И я очень хорошо вспомнил, какой долгой и страшной будет мамина смерть. Утром, когда мама, измученная, заснула, я пешком дошел до вокзала и поехал в Диль-Доро. Больше часа бродил по городу, остановился перед случайной аптечной лавкой, рассматривая плетеные бутыли с травяными настоями «Гербариум» от «верных поставщиков Высокого Престола Его Светлости». Девушка в форменном белом платье подошла изнутри, чтобы что-то в витрине передвинуть, и замерла, глядя на меня, держа в руках пузатую тяжеленную бутыль с «Гербариумом № 12».
– Мелани, – сказал я машинально и протянул руку к стеклу. Мелани хмурилась, словно пыталась меня вспомнить, угадать. Я вдруг заметил собственное отражение в аптечном стекле и, вздрогнув, уронил руку. Я бы и сам себя не узнал в этом обрюзгшем небритом человеке с отросшими волосами и диким взглядом. Я отвернулся и быстро пошел вниз по улице, начал даже бежать, но замедлился под подозрительным взглядом прохожего, похожего на служителя Полизея.
– Ленар, – позвала меня Мелани, она бежала вслед за мною, светлые кудри прыгали. – Постой же.

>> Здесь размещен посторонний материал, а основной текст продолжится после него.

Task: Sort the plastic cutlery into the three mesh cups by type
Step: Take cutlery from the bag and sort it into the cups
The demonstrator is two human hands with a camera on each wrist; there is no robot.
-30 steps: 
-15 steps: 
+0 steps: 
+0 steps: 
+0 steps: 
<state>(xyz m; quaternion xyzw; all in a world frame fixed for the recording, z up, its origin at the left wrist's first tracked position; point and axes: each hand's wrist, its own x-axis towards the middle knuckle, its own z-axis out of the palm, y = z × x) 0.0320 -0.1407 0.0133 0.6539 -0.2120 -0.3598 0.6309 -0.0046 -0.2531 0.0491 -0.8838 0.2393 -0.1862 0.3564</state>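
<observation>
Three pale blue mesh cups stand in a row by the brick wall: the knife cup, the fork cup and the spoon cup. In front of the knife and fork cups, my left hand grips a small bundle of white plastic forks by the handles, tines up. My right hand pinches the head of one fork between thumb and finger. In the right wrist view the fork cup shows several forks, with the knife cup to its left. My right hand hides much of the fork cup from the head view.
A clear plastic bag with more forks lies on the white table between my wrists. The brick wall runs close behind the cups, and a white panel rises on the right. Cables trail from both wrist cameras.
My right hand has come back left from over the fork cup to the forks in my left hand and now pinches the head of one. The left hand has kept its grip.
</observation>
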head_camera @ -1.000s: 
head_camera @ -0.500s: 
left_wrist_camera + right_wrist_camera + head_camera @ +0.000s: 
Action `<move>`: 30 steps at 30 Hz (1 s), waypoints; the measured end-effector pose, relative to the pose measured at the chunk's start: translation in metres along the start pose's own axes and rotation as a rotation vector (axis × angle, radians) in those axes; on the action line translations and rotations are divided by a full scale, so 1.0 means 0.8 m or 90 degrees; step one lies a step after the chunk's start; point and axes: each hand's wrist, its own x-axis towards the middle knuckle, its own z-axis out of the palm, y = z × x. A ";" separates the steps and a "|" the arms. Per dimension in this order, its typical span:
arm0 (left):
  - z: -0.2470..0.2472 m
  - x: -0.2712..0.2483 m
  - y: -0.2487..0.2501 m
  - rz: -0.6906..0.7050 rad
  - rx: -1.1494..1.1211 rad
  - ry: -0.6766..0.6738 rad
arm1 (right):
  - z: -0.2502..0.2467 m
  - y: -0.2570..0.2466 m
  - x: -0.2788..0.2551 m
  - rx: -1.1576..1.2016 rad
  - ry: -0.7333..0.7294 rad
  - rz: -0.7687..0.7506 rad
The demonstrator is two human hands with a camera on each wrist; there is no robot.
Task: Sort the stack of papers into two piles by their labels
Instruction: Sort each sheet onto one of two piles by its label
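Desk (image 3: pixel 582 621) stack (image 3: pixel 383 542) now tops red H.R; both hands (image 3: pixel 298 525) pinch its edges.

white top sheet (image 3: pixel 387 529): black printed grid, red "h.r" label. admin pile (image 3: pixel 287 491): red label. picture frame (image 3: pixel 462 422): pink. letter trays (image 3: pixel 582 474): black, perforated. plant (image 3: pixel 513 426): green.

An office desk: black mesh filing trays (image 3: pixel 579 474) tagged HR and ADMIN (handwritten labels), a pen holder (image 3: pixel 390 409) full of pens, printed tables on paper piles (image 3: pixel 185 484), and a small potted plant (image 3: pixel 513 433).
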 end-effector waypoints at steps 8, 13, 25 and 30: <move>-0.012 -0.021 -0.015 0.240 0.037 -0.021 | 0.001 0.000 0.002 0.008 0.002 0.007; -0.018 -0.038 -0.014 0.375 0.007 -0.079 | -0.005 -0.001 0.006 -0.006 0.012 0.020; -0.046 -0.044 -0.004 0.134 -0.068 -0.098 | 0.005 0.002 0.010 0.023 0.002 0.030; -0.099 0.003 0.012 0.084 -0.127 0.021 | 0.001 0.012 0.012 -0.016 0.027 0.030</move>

Я покачал головой, не останавливаясь, но она была быстрее. Она ухватила меня за руку и толкнула к стене, в тень засыхающего дерева, то ли тополя, то ли клена – листья ссохлись, сказать было сложно. Мелани смотрела требовательно, но ничего не говорила – там, где наши тела соприкасалась, я горел и плавился, я даже дышал с трудом.

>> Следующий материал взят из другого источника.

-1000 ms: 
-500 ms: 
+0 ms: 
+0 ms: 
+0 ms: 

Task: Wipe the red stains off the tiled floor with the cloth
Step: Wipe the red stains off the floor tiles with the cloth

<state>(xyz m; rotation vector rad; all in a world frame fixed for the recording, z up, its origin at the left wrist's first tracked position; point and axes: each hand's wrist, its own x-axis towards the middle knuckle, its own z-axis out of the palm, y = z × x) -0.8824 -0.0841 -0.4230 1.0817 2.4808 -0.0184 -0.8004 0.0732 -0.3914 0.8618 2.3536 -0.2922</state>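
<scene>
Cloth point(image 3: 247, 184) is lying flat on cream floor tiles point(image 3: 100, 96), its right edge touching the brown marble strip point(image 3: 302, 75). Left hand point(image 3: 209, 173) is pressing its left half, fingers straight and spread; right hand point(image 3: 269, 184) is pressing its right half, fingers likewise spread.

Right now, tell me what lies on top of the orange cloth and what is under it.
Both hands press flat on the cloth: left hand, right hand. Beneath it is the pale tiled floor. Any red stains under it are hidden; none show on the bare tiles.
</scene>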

– Мелани, – сказал я одними губами.
– Не плачь, – ответила она и, прижав меня к стене всем своим телом, положила мне голову на грудь. – Тссс. Тихо стой, не брыкайся, как Атлас… Я вспоминаю.
Я тоже вспоминал, почти против воли, будто присутствие Мелани рядом было каталистом алхимической реакции для моей памяти, и вялые огоньки воспоминаний поднялись, окрепли и стали огненными столпами.
– Мутный Сон, – сказал я. Она кивнула, закусив губу.
– Без тебя я не помню, – сказала она. – Только поначалу, а потом все рассыпается. Ты же видишь – нам нужно быть вместе! Не смей больше так делать, Ленар – не подходить ко мне, не искать меня.
– Ты замужем? – спросил я. Она пожала плечами «какая разница?» но потом помотала головой – «нет».
– Нам нужно многое сделать, – сказала она. – Мы потеряли столько времени. Хотя я теперь знаю фармацевтику и химию. Поднять архивы в библиотеке. Красные рыбы. Кстати, а ты не женат? Ты не в форме – у тебя отпуск из полка? А что ты хотел купить – лекарство?
– Яд, – сказал я, и Мелани побледнела. Потом взяла меня за руку и мы побрели обратно к аптеке, спотыкаясь и держась друг за друга.
Я принес маме стакан воды вечером, на закате, когда солнце уже зарылось лицом в крону старого ореха в нашем саду и начало краснеть от щекотки его листьев. Мама взяла стакан, посмотрела на меня и зачем-то понюхала воду. Усмехнулась.